Producing Cheaper and Better VR headsets Through 3D Printing
3D Printing -Virtual Reality
Virtual Reality today is becoming more and more mainstream with companies like Facebook (Oculus), Microsoft (Hololens) and dozens of other providing platforms for creating and viewing immersive virtual reality and augmented reality experiences such as games, walkthroughs and virtual tours.
We even have companies like GoPro throwing down solutions and camera rigs that can make it possible for anyone with a budget to capture and share VR content.

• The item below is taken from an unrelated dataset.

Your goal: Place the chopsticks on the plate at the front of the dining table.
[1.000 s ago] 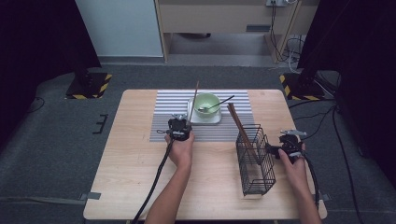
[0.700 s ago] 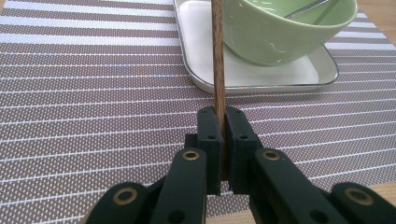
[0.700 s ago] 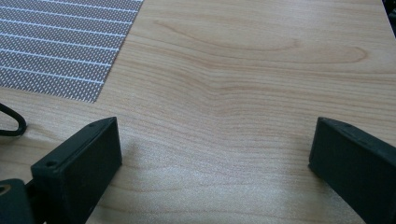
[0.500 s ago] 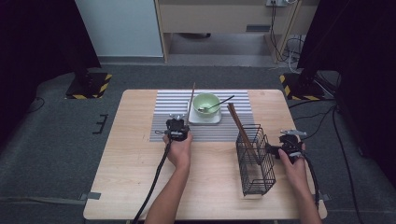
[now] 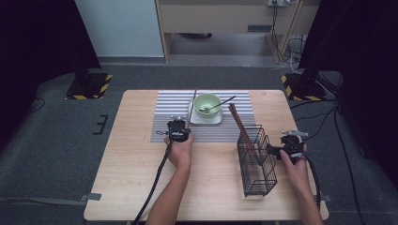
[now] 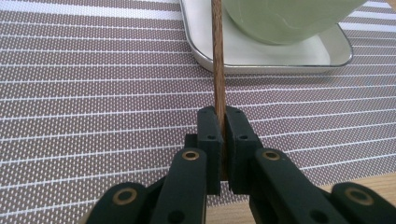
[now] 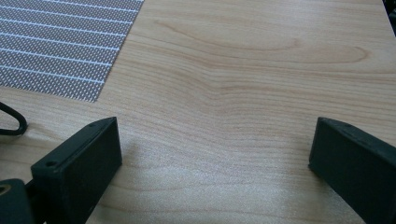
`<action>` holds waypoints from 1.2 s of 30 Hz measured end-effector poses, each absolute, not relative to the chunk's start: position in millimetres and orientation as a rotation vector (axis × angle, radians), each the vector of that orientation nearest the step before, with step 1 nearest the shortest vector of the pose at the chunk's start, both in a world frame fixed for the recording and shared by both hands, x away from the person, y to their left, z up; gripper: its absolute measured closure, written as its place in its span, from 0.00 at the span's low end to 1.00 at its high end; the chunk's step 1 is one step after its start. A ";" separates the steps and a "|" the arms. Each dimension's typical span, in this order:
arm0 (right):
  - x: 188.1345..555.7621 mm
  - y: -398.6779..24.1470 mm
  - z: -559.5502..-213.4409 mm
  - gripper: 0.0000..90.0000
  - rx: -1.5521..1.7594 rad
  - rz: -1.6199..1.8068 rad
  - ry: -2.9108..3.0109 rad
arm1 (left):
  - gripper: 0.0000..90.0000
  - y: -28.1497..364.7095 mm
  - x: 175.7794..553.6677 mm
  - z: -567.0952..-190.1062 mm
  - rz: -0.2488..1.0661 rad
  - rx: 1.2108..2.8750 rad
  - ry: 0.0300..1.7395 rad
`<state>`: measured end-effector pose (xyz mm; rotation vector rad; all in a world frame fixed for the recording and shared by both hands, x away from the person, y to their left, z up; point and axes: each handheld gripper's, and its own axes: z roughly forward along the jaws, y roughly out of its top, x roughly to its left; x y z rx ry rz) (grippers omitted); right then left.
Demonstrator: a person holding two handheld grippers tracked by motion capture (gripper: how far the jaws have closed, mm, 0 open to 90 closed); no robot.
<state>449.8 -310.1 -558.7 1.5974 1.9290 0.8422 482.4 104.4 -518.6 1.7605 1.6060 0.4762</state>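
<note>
My left gripper (image 5: 182,125) is shut on the near end of a brown wooden chopstick (image 6: 217,65), which points away over the striped placemat (image 5: 169,110) past the left edge of a small square tray (image 6: 280,58). In the high view the chopstick (image 5: 193,104) lies just left of the green bowl (image 5: 207,104) standing on that tray. A dark spoon (image 5: 221,103) rests in the bowl. My right gripper (image 7: 215,158) is open over bare wood, with nothing between its fingers. It sits just right of a black wire basket (image 5: 256,161) that holds another leaning chopstick (image 5: 238,123).
The wooden table (image 5: 126,187) has bare room at its left and near side. The basket's wire foot (image 7: 13,122) shows at the left edge of the right gripper view. Cables trail from both grippers toward the near edge. Grey floor surrounds the table.
</note>
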 end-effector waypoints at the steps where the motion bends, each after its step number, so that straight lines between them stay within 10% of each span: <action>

What role can 3D printing play in this revolution? The relative affordability and ease of access to 3D printers makes it possible for anyone to design and create viable 3D headset. Just like what Google Cardboard offers, it is even better or preferable to print a 3D viewer from any of the materials 3D printers can work with.

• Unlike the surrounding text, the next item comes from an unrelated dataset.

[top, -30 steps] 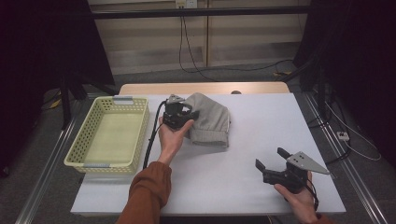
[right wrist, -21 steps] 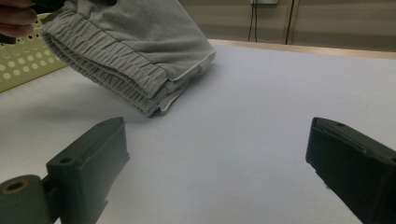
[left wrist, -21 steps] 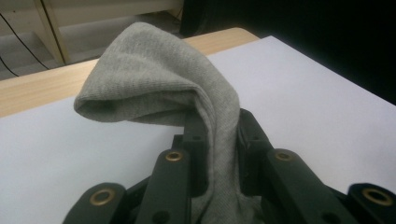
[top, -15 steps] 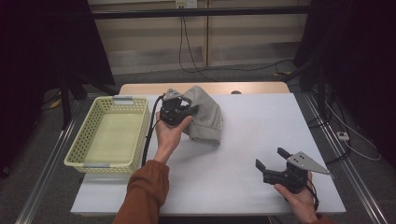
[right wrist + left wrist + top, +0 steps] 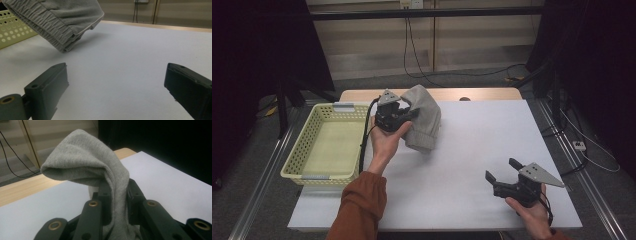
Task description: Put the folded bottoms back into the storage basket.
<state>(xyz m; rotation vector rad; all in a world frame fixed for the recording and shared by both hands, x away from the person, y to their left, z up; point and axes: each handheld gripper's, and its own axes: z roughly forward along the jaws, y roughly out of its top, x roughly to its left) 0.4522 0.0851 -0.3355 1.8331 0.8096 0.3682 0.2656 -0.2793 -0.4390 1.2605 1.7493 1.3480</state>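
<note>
Grey cloth [image 5: 424,117] lifted higher off table [image 5: 472,150], pinched in L tool [image 5: 404,114], R tool [image 5: 501,170] agape

My high view looks forward and down over the whole tabletop [image 5: 472,150]. My left gripper view sits right against the grey cloth [image 5: 100,170], facing the far edge. My right gripper view skims low across the tabletop, catching that cloth [image 5: 57,20] and, I think, the basket [image 5: 12,30].
</note>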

The beauty of building a VR headset using 3D printing is that users aren’t forced to fit whatever one-size-fits all design a Google Cardboard template has to offer, but can easily tailor the fit and size to a user’s particular needs.
To use a 3D printer to create your own version of Google Cardboard, here’s a quick guide. First, choose a template from a 3D model repository like Thingiverse or YouMagine.

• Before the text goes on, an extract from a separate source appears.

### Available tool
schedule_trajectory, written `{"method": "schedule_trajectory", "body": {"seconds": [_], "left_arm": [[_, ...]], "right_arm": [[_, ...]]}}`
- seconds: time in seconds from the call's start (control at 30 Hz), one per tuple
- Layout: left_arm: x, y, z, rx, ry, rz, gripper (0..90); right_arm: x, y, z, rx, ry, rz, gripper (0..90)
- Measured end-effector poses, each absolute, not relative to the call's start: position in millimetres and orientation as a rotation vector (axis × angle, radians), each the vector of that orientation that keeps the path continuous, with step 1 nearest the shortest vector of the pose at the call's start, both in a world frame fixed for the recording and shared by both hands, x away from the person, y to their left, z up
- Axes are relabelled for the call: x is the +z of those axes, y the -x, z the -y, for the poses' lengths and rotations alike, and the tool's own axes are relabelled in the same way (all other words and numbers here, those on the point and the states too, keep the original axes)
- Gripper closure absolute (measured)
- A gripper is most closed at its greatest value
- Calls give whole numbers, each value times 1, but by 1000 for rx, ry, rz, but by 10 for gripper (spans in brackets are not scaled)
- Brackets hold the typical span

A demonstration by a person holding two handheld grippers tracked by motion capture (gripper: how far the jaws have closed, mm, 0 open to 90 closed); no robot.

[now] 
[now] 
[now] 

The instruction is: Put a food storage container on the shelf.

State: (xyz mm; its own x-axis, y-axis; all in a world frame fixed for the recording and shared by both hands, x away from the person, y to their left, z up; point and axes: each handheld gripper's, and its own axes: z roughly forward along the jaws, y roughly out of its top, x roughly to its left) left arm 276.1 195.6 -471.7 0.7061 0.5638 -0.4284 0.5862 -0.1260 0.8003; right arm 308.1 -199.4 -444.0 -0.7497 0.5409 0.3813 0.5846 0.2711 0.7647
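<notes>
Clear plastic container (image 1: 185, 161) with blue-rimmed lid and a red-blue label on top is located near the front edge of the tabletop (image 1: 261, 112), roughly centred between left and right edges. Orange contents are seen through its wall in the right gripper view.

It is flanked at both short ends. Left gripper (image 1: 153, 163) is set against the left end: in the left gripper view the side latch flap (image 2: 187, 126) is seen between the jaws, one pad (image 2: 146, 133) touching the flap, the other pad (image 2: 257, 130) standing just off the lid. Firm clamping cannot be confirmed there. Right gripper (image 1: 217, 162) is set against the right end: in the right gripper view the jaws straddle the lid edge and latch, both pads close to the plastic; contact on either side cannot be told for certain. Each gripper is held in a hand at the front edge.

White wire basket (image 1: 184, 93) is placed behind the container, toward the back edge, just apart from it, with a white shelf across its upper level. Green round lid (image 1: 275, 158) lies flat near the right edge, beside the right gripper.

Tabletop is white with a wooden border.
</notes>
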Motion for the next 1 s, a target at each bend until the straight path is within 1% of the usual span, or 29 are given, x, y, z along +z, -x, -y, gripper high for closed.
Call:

The virtual reality headset pictured above was designed by maker Abars for a Nexus 5, but it can easily be modified to accommodate other handsets like the Samsung Galaxy. Commenters have verified that any modern 5″ Android phone should fit easily.
Once you’ve settled upon your design, the next step is to source the lenses and magnets. Several vendors are offering parts-only kits. I Am Cardboard has a great value set for only $9.99, including 1 Pair of 25mm Biconvex Lenses (45mm Focal Length), neodymium magnet, a ceramic magnet, an NFC tag, velcro strips and rubber bands
We’ve seen other virtual reality headsets prototyped with 3D printing, like the Pinc VR headset which was designed around an iPhone 6 Plus and was 3D printed and refined through various iterations. While cardboard-type solutions may seem simple and cost-effective, they don’t really look and feel like long term solutions (even though some companies are selling these for $20.00 – $45.00 to cash in on demand).
3D printing offers a wider range of materials and a more cohesive and longer lasting product. Using polymers of various sizes and thicknesses allows for more customization over cardboard which is just thick, porous paper that’s not entirely designed to be worn on a person’s face for long periods of time.
The open source nature of 3D printing source libraries makes it possible for designers from around the world to download, test and even improve existing designs so that they fit better or are optimized for specific smartphones.
We’re truly at the cusp of emerging technologies that could truly democratize 3D printing for the masses.